- **Task instructions**:
Omit the images and output every line of the data below exactly.

- **Source material**:
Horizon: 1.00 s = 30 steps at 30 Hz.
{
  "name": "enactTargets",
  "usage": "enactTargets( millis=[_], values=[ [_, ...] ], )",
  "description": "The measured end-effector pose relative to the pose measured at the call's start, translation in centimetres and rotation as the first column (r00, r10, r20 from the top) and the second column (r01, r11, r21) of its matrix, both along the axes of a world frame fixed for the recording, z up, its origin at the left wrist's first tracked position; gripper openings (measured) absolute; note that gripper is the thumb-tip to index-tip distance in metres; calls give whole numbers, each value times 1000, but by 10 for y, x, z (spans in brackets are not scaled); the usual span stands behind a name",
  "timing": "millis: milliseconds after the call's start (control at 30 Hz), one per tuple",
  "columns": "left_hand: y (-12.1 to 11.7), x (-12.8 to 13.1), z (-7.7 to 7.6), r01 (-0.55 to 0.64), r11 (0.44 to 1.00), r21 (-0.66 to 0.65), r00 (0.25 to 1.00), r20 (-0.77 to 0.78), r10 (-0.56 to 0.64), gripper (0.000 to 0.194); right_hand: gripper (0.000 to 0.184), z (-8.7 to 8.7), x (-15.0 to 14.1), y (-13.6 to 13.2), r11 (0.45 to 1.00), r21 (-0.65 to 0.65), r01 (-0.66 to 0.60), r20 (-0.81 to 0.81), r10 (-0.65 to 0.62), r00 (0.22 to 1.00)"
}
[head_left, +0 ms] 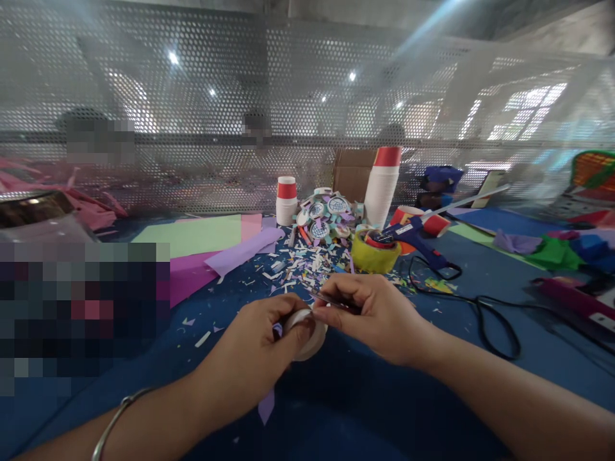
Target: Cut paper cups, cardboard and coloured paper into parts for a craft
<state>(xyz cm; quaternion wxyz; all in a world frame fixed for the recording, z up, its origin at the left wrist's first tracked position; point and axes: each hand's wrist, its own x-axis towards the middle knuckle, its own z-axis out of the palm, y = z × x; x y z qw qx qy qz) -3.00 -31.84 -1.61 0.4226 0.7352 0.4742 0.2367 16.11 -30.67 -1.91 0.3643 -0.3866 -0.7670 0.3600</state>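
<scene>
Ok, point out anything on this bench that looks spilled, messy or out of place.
Paper scraps lie scattered over the blue table in front of the stacked cups, like loose cutting litter. The glue gun lies tipped on its side, its black cord looping loosely across the table.

Glue gun [417,238] — perhaps — paper scraps [307,262]

Both forearms are bare, with no sleeves showing up to the near edge of the view. A thin silver-coloured bangle [115,419] circles the wrist behind the left hand [257,349]. The right hand [372,317] and its wrist carry no ring, watch or band that can be made out.
</scene>
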Motion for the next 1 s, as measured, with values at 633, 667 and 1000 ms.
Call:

- **Output for this exercise**:
Horizon: 1.00 s = 30 steps at 30 Hz.
{
  "name": "enactTargets",
  "usage": "enactTargets( millis=[_], values=[ [_, ...] ], )",
  "description": "The measured end-effector pose relative to the pose measured at the call's start, translation in centimetres and rotation as the first column (r00, r10, r20 from the top) and the second column (r01, r11, r21) of its matrix, both along the axes of a world frame fixed for the recording, z up, its origin at the left wrist's first tracked position; gripper openings (measured) absolute; note that gripper is the thumb-tip to index-tip distance in metres; calls give whole numbers, each value times 1000, but by 10 for y, x, z (spans in brackets are not scaled); the usual span stands behind a name",
  "timing": "millis: milliseconds after the call's start (control at 30 Hz), one per tuple",
  "columns": "left_hand: y (-12.1 to 11.7), x (-12.8 to 13.1), z (-7.7 to 7.6), r01 (-0.55 to 0.64), r11 (0.44 to 1.00), r21 (-0.66 to 0.65), r00 (0.25 to 1.00), r20 (-0.77 to 0.78), r10 (-0.56 to 0.64), gripper (0.000 to 0.194); right_hand: gripper (0.000 to 0.184), z (-8.7 to 8.7), x (-15.0 to 14.1), y (-13.6 to 13.2), r11 (0.45 to 1.00), r21 (-0.65 to 0.65), r01 (-0.66 to 0.60), r20 (-0.81 to 0.81), r10 (-0.65 to 0.62), r00 (0.22 to 1.00)"
}
[head_left, +0 ms] 
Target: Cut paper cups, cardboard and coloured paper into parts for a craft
<state>(xyz cm; quaternion wxyz; all in a world frame fixed for the recording, z up, its origin at the left wrist's first tracked position; point and axes: each hand's wrist, its own x-axis towards the middle knuckle, its own z-axis out of the palm, y = z × x; x y z qw qx qy qz) -3.00 -31.84 -1.61 0.4226 0.7352 0.4742 0.2367 16.11 -30.67 -1.91 0.3643 -0.3866 -0.7670 0.3600</state>
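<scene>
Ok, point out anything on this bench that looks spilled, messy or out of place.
Paper scraps lie scattered over the blue table in front of the stacked cups, like loose cutting litter. The glue gun lies tipped on its side, its black cord looping loosely across the table.

Glue gun [417,238] — perhaps — paper scraps [307,262]

Both forearms are bare, with no sleeves showing up to the near edge of the view. A thin silver-coloured bangle [115,419] circles the wrist behind the left hand [257,349]. The right hand [372,317] and its wrist carry no ring, watch or band that can be made out.
</scene>
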Motion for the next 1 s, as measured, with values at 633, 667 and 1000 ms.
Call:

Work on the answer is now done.